Late-summer lawns need extra TLC, especially those under drought and heat stress. Follow the tips below to keep your lawn as healthy as possible until cooler weather arrives.

  • Check for white grubs, and control them if necessary. August is the best time to control grubs because this is when they are small and close to the soil surface. Read the insecticide label, and follow the directions carefully.
  • Most lawn grasses need a weekly application of about 1” to 1-1/4” of water (either rain or irrigation) per week. On sandy soils, they require more frequent watering — for example, 1/2″ of water every third day.
  • Aerate bermudagrass, St. Augustinegrass and centipedegrass lawns to improve the movement of water, fertilizer and air into the lawn’s rootzone.
  • Do not aerate or fertilize tall fescue or bluegrass until fall.
  • Every four to six weeks, now through September, apply 1 pound of nitrogen per 1,000 square feet of lawn area for bermudagrass, or 1/2 lb. of nitrogen for zoysiagrass. For St. Augustinegrass, apply 1 lb. of N/1,000 ft2 in July and 1/2 lb. N/1,000 ft2 in August. Do not fertilize St. Augustinegrass after August 31.

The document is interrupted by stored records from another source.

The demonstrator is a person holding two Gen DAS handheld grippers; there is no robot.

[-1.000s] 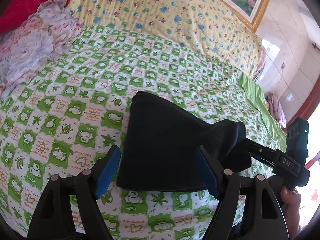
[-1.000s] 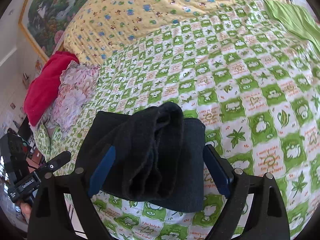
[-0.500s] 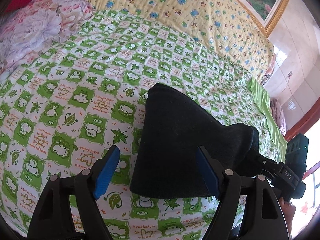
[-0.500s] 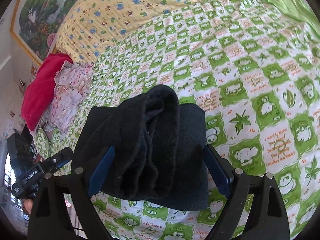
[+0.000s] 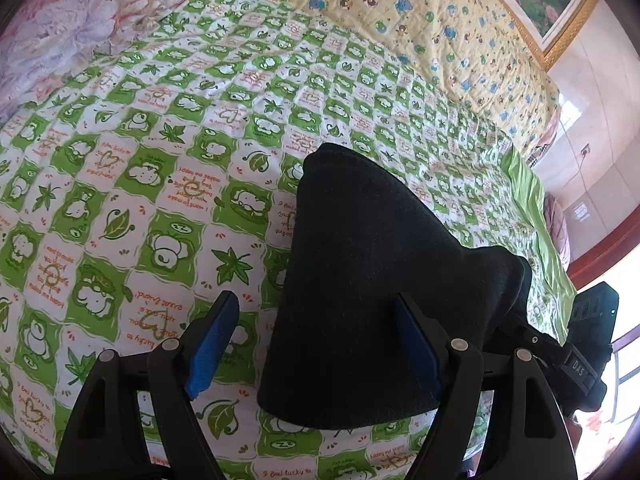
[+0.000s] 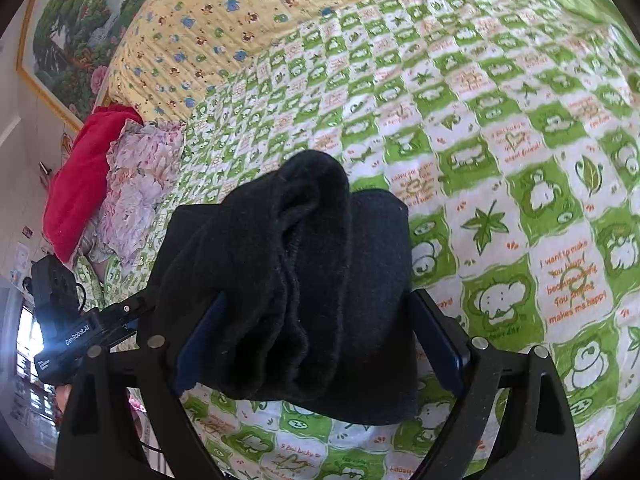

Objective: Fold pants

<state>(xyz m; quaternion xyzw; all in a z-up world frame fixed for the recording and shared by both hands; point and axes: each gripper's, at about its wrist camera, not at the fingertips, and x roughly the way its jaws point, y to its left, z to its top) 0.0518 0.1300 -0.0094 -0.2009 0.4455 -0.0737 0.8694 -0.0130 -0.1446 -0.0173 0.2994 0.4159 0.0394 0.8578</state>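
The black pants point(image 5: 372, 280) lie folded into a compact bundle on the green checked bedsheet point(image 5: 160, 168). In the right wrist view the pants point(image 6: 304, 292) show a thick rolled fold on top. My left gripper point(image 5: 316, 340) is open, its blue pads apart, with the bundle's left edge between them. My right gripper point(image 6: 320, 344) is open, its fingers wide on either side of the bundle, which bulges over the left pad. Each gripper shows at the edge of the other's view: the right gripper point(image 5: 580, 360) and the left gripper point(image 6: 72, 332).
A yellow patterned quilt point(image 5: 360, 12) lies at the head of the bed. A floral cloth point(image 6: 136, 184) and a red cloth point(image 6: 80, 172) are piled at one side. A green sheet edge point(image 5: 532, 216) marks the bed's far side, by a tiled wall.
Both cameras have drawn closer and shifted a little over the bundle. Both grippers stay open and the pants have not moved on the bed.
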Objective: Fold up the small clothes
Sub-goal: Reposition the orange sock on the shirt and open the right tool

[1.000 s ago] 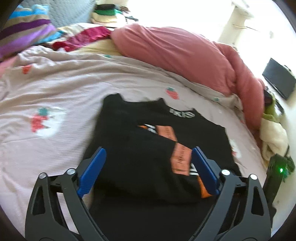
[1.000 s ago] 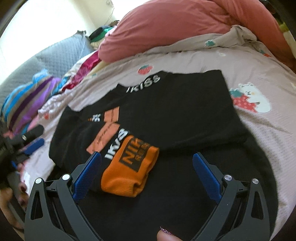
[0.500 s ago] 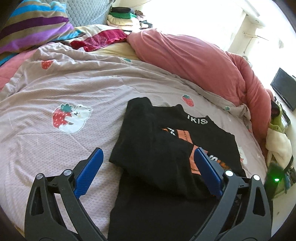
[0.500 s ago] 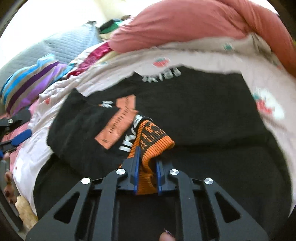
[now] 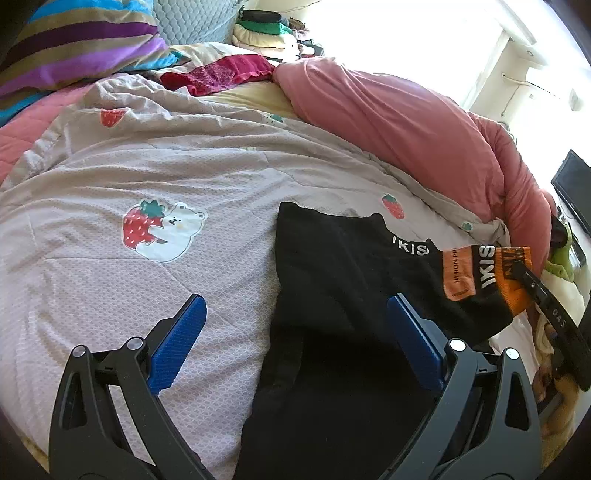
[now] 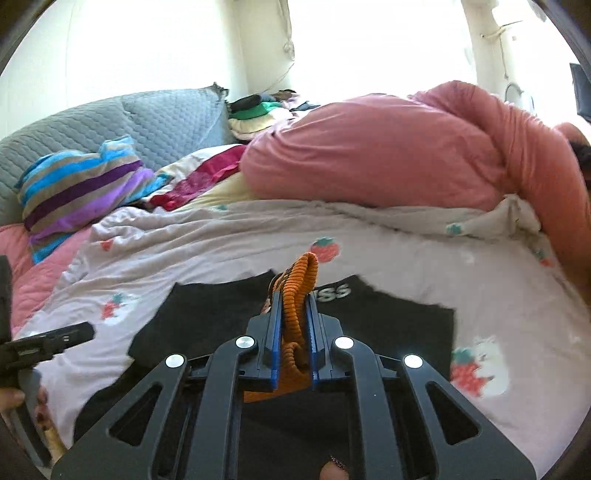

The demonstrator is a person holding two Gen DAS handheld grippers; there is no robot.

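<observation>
A black sweatshirt (image 5: 332,280) with white letters and orange patches lies on the pale strawberry-print bedspread (image 5: 155,177); it also shows in the right wrist view (image 6: 207,314). My right gripper (image 6: 293,295) is shut on the sleeve's orange ribbed cuff (image 6: 297,288) and holds it lifted above the shirt. In the left wrist view that cuff (image 5: 513,280) hangs in the air at the right, the sleeve stretched out from the body. My left gripper (image 5: 295,317) is open and empty, above the shirt's left edge.
A pink duvet (image 5: 399,122) is heaped along the far side of the bed. A striped pillow (image 6: 77,188) and a grey quilted headboard (image 6: 155,122) lie at the left. Folded clothes (image 5: 262,33) are stacked at the back. A dark screen (image 5: 572,188) stands at the right.
My right gripper has shut on the orange cuff and lifted it up and away to the right, pulling the sleeve out. My left gripper has drawn back and to the left, still open.
</observation>
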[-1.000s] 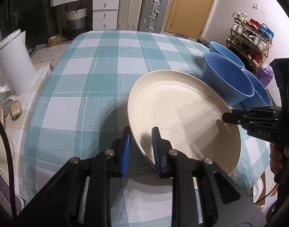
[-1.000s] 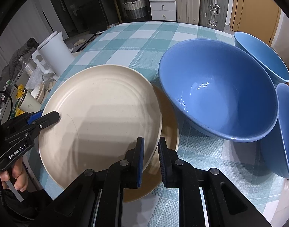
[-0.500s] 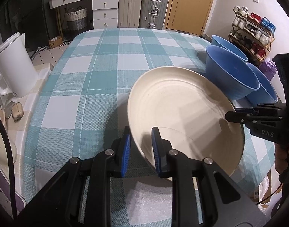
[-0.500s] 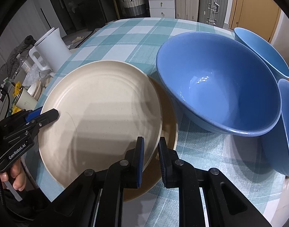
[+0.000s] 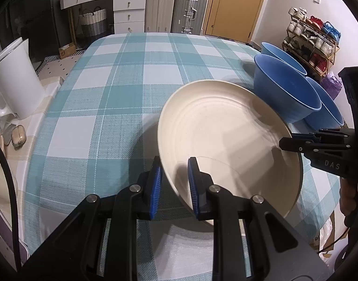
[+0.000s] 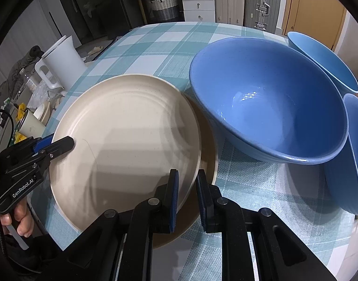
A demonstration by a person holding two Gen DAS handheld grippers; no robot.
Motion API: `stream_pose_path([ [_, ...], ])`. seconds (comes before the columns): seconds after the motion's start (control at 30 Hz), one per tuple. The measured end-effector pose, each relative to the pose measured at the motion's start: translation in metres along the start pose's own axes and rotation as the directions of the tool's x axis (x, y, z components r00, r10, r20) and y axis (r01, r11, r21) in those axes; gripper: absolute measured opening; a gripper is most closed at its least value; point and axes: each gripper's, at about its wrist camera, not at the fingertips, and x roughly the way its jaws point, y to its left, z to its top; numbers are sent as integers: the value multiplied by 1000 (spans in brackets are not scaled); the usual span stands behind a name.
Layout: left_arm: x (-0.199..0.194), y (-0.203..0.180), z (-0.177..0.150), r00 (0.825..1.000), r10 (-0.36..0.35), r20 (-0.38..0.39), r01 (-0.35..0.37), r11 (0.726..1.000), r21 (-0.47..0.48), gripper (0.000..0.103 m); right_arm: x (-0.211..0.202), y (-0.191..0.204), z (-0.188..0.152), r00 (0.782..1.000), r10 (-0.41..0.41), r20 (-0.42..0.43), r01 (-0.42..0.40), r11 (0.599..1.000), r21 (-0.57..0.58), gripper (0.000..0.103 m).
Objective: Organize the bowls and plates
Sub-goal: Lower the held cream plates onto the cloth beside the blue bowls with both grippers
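One white kettle (image 6: 62, 63) stands at the tabletop (image 5: 132, 82) edge. The left hand-held gripper (image 5: 174, 182) and right hand-held gripper (image 6: 187, 196) each clamp the rim of the upper cream plate (image 6: 125, 145), over a second plate (image 6: 209, 147). Three blue bowls: large (image 6: 272, 100), far (image 6: 324, 58), right (image 6: 352, 152).

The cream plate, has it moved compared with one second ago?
Yes. In the right wrist view the cream plate now covers more of the plate beneath, nearer the big blue bowl.
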Motion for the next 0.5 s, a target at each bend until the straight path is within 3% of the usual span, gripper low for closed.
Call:
stream_pose_path([
  [0.5,4,-8,-3,999,36,-8,-36,999,40,19,-11,-5,-5,1000,10,19,-10,1000,8,17],
])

  • Mow bermudagrass or zoysiagrass to a 1” to 1-1/2” height; mow centipedegrass to 1” tall; mow St. Augustinegrass to 2-1/2” tall; and mow tall fescue and/or bluegrass to 3-1/2” tall (through summer). For any type of lawn grass, do not remove more than 1/3 of the blades’ height at a time, as doing so can negatively impact root growth and drought tolerance.
  • Practice grass-cycling by leaving the grass clippings from mowing on lawn. Clippings decompose quickly and can provide up to 25% of the lawn’s fertilizer needs. If prolonged rain or other factors delay mowing, and clippings are then too plentiful to leave on the lawn, they can be collected and composted.
  • Apply postemergence herbicides as needed to control weeds on warm-season lawns. However, avoid herbicides on tall fescue or bluegrass at this time, to avoid adding to the stress of summer heat.